/elastic-weight-consolidation

Tensorflow 1.x implementation of EWC, evaluated on permuted MNIST

Primary LanguagePython

Elastic Weight Consolidation

Standard neural networks can't learn continually without forgetting previous tasks ('Catastrophic Forgetting').
Here, I implemented a method called Elastic Weight Consolidation (EWC), originally proposed by Kirkpatrick et al (2017), that mitigates this problem.

Example

Below a performance comparison between networks trained either with pure SGD or additionally with EWC, evaluated on two permuted MNIST tasks.

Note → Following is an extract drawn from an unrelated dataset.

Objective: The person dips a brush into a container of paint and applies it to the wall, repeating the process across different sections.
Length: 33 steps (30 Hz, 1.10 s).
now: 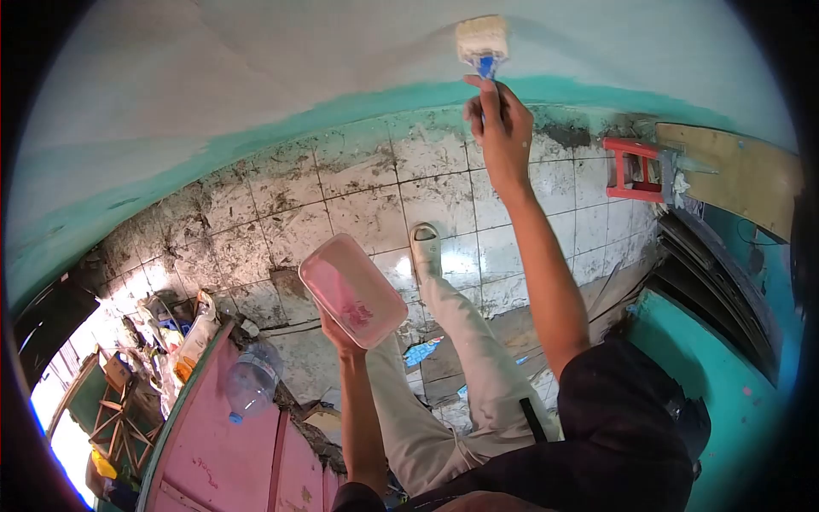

Network without EWC Network with EWC

How to run the code

The code is modularised. Call run_ewc.py to train the network first on standard mnist and then on permuted mnist. A plot with learning curves for held-out data will be generated automatically.

python run_ewc.py

You can specify the following settings in run_ewc.py:

params['n_inputs'] = 784 # number of input nodes
params['n_classes'] = 10 # number of classes (digits 0 to 9)
params['n_hidden'] = 100 # number of hidden units
params['weight_init'] = 1e-2 # scale of the weight variance

params['n_iters'] = int(1e4) # number of training epochs

params['lrate'] = 1e-1 # learning rate
params['do_ewc'] = True # perform ewc (set to false to run vanilla sgd)
params['ewc_lambda'] = 15 # lambda hyperparameter for ewc loss
params['fim_samples'] = 500 # number of samples used to compute fisher information matrix
params['mbatch_size'] = 250 # minibatch size 

params['disp_n_steps'] = 100 # display progress every n steps
params['verbose'] = True # print some training data to stdout
params['task'] = 'permutedMNIST' # which continual learning problem to tackle. supports 'permutedMNIST' and 'splitMNIST'
params['device'] = 'CPU' # use CPU, or alternatively GPU if you have a fast video card that supports CUDA.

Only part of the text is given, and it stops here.